Segment Open

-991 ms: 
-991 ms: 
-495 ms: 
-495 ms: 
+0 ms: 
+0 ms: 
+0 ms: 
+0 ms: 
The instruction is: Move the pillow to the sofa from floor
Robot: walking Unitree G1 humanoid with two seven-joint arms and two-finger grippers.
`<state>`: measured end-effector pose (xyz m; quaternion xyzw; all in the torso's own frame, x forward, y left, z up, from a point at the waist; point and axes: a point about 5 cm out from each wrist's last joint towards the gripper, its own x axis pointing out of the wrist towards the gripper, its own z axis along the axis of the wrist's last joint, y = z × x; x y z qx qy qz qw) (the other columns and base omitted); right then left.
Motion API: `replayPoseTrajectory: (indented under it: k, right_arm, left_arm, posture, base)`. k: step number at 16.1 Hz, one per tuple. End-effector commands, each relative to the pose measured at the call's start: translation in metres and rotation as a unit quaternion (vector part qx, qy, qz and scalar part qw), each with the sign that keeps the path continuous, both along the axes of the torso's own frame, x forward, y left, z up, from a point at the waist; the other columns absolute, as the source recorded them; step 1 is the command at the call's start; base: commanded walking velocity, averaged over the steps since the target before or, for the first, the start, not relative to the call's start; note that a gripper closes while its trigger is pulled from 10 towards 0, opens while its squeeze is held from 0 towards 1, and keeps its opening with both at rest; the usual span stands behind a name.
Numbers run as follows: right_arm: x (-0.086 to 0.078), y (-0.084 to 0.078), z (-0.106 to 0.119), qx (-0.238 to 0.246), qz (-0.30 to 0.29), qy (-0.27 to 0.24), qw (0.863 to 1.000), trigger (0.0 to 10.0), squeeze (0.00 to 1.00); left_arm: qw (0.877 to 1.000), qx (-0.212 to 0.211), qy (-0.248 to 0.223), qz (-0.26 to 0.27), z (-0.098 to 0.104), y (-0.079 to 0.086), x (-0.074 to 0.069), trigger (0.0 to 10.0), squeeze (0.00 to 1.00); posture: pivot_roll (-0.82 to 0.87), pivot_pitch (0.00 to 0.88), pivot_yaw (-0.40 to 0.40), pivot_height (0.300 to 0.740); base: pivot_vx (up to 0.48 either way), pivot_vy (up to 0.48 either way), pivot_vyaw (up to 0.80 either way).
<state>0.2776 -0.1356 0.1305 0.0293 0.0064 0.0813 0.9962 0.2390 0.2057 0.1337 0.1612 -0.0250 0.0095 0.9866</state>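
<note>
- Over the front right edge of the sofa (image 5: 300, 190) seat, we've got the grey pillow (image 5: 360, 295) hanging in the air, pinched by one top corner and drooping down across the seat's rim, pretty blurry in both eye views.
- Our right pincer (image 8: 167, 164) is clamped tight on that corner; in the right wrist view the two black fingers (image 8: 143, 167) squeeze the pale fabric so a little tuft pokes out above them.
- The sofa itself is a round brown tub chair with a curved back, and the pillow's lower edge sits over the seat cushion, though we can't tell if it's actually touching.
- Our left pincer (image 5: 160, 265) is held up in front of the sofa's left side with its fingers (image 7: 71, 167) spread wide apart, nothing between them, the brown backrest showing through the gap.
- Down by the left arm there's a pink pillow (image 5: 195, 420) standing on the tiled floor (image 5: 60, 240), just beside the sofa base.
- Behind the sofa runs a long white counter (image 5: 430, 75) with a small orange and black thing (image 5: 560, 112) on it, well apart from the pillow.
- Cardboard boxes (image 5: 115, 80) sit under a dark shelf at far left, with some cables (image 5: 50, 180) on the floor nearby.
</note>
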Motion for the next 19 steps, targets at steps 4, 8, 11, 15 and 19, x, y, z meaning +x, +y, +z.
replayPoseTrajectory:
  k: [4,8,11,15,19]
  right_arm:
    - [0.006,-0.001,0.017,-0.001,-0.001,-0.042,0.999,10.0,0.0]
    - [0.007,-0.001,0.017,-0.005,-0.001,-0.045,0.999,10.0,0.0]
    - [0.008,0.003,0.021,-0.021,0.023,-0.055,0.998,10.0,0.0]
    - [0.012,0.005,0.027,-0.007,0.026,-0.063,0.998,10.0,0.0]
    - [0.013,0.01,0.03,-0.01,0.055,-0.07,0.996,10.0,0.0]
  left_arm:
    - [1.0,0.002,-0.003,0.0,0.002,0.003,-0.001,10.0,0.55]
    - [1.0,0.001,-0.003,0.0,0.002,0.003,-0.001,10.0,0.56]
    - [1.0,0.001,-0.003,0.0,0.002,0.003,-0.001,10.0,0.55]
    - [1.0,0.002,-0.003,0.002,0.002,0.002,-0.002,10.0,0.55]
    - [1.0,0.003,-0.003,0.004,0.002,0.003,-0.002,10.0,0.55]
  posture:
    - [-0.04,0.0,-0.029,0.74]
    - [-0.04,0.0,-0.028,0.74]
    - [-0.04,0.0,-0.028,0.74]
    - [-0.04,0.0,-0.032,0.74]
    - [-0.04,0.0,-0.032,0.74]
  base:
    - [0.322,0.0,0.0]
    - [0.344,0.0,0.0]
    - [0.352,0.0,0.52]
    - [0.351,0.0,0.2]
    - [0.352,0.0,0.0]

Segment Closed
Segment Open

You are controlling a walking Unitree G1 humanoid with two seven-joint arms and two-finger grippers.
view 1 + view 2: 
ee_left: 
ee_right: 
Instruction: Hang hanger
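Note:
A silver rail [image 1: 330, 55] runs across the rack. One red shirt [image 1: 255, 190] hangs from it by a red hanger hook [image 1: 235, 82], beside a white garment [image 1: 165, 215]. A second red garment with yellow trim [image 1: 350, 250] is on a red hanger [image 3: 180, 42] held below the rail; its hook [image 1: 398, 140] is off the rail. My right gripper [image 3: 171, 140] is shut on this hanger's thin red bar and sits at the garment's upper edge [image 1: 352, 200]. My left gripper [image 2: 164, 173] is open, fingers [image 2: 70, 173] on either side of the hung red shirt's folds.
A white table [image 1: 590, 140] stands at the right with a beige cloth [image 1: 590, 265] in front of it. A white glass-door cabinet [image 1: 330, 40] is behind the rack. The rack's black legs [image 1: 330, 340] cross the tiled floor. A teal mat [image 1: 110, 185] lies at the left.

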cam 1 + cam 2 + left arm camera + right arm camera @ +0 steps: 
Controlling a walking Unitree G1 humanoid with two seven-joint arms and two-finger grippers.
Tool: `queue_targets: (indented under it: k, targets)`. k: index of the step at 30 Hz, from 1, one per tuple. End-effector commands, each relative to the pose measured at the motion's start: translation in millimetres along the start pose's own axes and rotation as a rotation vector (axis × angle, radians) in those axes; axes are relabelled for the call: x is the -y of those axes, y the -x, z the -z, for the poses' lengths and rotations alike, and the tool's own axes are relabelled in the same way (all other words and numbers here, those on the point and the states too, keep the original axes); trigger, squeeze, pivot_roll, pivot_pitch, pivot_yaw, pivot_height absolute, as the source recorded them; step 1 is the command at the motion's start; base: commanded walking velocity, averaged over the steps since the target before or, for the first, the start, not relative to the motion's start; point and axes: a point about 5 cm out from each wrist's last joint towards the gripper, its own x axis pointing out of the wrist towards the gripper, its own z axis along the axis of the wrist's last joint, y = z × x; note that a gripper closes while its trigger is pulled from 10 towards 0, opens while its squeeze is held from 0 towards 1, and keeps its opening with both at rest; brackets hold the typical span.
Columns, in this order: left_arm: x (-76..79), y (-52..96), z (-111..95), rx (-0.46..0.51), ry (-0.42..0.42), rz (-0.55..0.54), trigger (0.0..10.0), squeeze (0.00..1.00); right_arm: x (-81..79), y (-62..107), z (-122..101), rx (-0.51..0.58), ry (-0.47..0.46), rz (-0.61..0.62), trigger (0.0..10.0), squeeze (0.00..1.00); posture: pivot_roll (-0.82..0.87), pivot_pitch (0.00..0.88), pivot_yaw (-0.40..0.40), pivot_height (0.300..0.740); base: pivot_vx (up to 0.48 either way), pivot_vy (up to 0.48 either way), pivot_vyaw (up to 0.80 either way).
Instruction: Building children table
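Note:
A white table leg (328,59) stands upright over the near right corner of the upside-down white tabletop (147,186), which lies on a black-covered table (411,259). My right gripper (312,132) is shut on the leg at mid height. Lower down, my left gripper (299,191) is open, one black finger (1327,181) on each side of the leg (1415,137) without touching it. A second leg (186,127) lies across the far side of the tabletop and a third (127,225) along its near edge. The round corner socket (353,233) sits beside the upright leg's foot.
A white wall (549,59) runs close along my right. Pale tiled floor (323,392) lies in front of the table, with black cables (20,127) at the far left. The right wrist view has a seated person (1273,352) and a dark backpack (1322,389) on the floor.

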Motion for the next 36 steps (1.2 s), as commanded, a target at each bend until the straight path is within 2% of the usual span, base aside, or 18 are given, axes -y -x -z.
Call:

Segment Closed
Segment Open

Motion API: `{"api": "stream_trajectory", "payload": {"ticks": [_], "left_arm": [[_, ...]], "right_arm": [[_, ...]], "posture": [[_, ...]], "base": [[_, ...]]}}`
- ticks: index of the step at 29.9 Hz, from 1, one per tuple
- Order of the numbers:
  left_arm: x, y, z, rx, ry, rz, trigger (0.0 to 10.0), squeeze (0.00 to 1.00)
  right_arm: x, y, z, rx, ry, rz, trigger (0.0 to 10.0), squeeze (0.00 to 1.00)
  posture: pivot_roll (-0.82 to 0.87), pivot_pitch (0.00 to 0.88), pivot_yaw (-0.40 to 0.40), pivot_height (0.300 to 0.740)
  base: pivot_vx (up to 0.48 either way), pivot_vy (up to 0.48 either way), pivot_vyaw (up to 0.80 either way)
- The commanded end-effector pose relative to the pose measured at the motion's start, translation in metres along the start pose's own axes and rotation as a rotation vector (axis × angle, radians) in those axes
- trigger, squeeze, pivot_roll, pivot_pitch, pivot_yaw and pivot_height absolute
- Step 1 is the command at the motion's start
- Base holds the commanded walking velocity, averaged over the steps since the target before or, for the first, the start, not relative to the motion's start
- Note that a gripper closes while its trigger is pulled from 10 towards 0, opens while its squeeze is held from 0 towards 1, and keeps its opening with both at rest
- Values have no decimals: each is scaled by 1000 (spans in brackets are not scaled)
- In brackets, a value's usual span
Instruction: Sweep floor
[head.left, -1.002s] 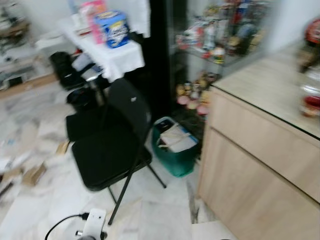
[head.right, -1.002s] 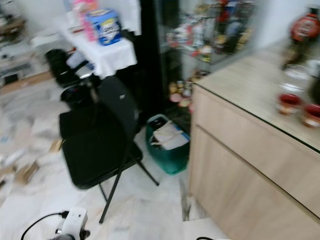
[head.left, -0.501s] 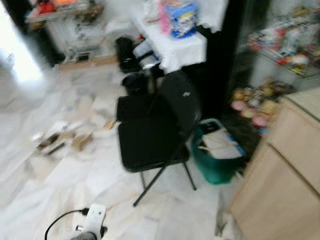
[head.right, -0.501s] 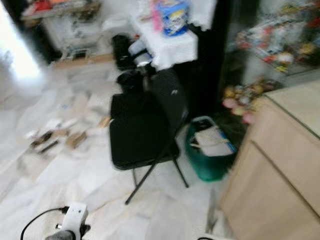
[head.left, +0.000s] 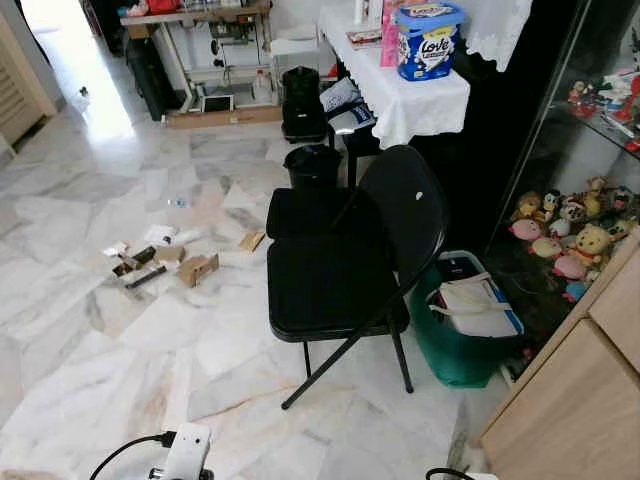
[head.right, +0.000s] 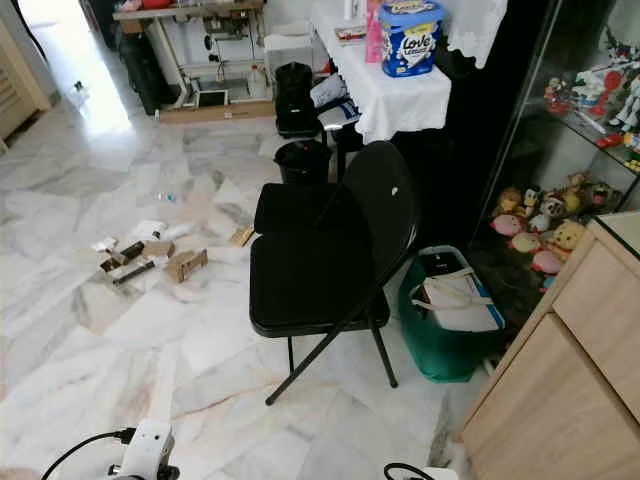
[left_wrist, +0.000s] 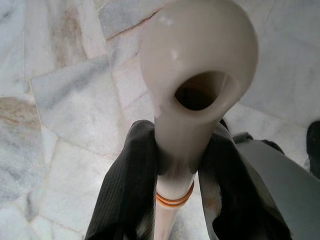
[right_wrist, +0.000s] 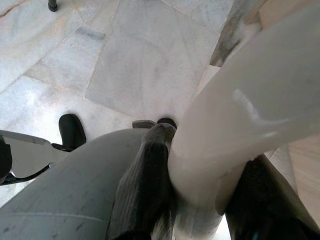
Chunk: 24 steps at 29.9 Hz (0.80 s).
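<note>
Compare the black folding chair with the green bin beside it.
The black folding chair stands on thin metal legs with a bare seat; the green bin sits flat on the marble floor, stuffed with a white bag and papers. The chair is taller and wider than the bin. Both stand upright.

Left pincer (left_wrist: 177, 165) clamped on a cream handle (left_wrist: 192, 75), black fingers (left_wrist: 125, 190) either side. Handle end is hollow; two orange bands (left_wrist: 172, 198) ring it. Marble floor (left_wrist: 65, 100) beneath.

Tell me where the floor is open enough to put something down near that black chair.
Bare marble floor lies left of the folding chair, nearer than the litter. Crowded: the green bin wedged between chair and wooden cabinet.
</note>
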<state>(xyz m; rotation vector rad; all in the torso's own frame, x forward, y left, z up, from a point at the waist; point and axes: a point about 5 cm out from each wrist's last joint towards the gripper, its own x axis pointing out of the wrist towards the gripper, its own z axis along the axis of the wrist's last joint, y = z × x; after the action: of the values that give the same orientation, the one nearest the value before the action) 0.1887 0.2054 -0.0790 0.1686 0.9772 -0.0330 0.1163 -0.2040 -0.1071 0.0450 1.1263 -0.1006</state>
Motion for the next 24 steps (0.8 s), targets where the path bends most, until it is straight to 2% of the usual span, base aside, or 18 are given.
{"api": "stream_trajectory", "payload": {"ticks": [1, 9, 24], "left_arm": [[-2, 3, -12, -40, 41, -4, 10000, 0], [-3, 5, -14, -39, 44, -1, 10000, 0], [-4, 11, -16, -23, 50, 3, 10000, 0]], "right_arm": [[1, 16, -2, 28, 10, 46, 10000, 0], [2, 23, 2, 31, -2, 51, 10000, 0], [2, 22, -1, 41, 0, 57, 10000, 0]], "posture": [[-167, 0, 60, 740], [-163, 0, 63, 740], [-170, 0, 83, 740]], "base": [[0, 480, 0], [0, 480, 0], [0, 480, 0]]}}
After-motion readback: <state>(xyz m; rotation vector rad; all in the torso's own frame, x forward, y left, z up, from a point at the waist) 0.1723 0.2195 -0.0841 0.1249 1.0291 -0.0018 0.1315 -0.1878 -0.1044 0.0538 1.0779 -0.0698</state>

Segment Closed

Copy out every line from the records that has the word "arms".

Robot: walking Unitree G1 humanoid with two seven-joint arms and two-finger grippers.
You are controlling a walking Unitree G1 humanoid with two seven-joint arms and two-finger grippers.
Controlling a walking Unitree G1 humanoid with two seven-joint arms and two-finger grippers.

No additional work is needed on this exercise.